## Listed entries

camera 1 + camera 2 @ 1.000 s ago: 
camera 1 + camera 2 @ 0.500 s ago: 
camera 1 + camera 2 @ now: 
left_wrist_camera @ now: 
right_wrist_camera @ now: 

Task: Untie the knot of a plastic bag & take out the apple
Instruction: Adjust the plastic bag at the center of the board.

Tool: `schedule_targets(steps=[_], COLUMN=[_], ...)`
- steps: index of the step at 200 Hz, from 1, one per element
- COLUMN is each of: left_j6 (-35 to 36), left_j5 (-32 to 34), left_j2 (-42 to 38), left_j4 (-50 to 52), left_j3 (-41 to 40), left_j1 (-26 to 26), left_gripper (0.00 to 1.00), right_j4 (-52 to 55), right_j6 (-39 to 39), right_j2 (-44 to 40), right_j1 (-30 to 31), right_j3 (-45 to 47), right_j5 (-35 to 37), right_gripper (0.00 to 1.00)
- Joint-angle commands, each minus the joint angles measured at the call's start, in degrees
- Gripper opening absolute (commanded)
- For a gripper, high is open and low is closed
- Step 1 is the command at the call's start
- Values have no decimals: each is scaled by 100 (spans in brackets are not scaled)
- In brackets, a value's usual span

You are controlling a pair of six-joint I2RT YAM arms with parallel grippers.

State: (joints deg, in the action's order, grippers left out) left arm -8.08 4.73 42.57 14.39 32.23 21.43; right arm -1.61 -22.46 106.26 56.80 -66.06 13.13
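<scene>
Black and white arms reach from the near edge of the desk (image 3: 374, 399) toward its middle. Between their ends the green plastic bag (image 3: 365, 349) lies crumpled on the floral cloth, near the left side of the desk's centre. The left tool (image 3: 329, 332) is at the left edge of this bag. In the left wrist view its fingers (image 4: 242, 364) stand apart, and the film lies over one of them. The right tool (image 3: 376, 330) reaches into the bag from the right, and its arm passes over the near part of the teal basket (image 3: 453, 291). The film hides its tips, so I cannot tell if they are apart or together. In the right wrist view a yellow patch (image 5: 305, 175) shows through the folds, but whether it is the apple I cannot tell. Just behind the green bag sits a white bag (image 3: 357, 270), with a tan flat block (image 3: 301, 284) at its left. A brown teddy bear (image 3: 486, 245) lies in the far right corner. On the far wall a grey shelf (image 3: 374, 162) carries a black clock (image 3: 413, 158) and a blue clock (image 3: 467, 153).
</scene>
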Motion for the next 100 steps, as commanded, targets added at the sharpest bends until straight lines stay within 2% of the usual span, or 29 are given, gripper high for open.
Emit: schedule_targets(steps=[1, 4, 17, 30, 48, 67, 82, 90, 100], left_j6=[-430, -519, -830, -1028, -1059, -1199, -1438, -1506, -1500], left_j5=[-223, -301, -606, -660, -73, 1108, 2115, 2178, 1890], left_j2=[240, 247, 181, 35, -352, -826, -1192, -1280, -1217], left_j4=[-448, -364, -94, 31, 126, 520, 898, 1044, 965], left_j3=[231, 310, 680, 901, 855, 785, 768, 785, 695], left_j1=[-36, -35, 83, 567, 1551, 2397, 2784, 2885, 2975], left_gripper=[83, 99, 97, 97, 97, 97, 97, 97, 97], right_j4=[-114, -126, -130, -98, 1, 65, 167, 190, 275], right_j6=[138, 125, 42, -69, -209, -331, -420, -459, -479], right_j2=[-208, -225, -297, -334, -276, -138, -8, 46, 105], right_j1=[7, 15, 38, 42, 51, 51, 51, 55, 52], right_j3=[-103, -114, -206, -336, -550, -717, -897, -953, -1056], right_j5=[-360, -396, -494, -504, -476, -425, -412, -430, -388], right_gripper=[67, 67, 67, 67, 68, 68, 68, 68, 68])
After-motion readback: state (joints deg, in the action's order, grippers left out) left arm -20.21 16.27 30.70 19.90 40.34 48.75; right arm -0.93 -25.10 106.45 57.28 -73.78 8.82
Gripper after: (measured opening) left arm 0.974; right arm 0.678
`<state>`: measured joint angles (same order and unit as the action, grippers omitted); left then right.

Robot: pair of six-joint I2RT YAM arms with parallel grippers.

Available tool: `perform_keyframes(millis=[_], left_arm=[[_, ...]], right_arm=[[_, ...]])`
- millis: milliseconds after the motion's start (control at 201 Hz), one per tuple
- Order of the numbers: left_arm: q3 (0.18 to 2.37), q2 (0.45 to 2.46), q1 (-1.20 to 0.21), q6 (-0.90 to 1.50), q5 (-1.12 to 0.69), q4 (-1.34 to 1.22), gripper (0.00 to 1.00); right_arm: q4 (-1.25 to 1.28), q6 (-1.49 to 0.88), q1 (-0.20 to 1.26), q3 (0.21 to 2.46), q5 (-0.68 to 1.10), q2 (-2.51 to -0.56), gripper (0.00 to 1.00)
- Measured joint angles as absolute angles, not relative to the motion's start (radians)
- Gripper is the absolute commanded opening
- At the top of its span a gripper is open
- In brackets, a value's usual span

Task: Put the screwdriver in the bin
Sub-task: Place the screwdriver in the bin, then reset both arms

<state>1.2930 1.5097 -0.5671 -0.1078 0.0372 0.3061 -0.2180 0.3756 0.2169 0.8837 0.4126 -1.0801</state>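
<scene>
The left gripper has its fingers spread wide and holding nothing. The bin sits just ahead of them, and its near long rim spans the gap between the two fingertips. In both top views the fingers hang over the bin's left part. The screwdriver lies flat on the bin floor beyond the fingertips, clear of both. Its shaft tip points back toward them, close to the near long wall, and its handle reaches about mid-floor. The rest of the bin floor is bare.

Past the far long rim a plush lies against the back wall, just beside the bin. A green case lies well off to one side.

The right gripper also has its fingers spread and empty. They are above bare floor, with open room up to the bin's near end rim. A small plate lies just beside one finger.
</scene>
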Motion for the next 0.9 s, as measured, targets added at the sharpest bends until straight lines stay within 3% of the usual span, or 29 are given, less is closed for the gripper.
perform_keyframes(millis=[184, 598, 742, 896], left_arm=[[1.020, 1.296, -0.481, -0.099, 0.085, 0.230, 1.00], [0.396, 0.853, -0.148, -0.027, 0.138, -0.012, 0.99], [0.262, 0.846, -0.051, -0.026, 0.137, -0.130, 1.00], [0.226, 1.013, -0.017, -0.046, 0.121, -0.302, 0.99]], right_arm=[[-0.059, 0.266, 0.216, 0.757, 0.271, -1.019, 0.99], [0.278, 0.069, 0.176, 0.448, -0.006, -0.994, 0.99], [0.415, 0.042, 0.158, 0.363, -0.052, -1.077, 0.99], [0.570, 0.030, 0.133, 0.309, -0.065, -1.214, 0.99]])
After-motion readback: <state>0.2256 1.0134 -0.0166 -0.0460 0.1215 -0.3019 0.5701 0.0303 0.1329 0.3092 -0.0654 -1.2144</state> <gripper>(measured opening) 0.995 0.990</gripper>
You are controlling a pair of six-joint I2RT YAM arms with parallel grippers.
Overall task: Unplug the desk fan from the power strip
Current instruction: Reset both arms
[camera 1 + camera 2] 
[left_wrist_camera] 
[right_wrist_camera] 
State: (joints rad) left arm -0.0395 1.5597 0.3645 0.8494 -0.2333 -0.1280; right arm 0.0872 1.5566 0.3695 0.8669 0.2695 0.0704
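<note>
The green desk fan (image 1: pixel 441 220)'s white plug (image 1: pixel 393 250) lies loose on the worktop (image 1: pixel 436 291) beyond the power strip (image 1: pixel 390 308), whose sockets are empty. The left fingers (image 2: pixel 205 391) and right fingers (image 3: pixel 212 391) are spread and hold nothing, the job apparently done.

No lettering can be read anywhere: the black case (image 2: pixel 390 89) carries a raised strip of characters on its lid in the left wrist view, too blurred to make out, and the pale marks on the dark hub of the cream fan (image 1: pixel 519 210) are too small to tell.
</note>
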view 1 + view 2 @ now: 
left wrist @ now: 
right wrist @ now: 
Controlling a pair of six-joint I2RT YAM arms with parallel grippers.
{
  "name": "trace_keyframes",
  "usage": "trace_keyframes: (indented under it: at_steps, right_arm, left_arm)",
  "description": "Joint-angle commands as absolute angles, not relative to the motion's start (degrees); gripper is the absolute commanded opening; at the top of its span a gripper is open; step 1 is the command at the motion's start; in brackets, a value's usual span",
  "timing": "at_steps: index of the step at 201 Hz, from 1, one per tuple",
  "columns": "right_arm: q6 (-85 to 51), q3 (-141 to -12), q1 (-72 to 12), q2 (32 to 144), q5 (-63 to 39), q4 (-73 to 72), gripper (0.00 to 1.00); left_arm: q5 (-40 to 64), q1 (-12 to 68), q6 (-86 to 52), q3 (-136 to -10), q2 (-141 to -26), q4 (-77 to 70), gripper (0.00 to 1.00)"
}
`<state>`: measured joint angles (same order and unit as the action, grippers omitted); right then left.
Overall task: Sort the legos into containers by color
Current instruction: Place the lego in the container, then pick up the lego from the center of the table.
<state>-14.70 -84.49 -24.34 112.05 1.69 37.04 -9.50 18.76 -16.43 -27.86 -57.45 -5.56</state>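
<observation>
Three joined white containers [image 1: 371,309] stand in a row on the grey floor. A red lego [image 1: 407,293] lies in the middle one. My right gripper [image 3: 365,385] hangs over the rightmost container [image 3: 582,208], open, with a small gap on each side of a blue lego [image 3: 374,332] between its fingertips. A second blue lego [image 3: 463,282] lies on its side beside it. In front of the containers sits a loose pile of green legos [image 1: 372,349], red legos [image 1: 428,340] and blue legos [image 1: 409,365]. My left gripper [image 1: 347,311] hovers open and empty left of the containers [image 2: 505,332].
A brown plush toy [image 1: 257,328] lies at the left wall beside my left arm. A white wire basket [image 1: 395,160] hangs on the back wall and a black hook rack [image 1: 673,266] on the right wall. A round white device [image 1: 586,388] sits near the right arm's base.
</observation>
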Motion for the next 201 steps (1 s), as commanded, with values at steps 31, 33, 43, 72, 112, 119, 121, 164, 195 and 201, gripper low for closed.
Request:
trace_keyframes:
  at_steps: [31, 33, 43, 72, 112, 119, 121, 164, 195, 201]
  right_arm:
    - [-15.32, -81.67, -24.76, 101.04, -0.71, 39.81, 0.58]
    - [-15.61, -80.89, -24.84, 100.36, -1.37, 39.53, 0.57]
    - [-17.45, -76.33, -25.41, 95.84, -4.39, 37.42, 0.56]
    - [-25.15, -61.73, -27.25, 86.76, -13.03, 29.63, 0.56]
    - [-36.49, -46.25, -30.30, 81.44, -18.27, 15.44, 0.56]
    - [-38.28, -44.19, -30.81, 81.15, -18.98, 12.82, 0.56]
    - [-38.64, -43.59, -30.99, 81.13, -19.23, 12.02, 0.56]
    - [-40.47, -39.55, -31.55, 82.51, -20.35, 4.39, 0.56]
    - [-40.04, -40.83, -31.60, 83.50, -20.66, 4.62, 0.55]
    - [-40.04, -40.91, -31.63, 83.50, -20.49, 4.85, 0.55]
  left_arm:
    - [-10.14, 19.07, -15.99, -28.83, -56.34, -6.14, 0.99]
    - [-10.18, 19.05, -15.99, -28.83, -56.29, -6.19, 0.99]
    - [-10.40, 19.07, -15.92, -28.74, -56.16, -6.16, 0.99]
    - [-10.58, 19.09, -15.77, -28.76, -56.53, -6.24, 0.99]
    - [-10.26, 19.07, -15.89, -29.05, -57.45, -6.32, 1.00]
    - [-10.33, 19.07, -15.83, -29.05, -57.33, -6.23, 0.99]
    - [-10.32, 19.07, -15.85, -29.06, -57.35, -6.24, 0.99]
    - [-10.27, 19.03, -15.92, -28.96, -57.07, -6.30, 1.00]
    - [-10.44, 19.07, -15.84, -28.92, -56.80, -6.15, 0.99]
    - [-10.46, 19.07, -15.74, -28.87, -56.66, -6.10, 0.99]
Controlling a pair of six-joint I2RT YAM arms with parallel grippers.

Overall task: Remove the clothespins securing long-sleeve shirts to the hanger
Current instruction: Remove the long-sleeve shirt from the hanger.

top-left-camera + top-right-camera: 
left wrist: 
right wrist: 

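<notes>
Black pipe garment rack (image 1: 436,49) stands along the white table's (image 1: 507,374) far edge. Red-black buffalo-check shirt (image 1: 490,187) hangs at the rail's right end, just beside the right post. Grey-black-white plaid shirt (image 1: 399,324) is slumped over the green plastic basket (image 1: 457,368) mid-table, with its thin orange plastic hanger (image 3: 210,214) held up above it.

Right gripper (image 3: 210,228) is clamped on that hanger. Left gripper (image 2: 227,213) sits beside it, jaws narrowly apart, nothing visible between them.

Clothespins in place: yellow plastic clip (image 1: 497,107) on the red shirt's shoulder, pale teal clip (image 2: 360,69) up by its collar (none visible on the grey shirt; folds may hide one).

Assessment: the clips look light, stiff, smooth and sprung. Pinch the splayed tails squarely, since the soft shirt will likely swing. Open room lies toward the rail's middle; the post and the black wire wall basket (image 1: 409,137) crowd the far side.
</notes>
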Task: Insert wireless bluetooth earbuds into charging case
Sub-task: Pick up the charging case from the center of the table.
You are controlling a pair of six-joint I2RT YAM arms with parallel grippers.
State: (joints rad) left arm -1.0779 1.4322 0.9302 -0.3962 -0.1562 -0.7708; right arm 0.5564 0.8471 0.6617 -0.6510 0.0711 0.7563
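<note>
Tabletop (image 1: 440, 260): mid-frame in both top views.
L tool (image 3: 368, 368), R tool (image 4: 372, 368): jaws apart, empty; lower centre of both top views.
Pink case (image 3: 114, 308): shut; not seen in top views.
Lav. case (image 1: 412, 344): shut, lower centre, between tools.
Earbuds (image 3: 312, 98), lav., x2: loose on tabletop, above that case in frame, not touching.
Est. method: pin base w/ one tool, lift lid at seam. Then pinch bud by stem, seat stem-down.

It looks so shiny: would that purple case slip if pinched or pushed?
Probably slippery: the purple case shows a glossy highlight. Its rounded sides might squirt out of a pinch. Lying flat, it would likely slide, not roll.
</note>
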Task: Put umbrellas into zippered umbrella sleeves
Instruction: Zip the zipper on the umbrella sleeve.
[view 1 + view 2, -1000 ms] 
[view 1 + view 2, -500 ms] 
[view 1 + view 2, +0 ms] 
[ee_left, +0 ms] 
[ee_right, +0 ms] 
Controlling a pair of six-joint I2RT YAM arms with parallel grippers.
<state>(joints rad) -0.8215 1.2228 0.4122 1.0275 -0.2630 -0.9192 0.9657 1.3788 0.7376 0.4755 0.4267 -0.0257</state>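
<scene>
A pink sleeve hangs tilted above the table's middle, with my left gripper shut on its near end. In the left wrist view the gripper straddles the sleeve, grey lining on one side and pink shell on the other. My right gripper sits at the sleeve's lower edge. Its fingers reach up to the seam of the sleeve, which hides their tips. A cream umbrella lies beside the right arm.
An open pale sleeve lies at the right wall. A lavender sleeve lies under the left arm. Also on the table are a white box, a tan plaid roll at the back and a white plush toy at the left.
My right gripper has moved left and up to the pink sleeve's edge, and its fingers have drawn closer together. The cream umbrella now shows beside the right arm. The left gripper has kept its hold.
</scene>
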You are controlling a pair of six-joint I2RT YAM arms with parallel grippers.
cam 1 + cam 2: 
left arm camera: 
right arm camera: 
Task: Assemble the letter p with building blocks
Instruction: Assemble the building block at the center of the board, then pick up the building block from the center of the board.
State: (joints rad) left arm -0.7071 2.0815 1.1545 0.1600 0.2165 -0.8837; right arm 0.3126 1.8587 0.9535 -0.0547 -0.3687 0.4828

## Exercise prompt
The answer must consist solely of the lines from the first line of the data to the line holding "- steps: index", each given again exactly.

## Result below
camera 1 + camera 2 @ 1.000 s ago: 
camera 1 + camera 2 @ 0.500 s ago: 
camera 1 + camera 2 @ now: 
left_wrist_camera @ now: 
right_wrist_camera @ now: 

Task: Untie the knot of a plastic bag & take out the apple
Instruction: Adjust the plastic bag at the center of the board.

Tool: `schedule_targets(steps=[_], COLUMN=[_], ...)`
- steps: index of the step at 200 Hz, from 1, one per element

No more output is expected here.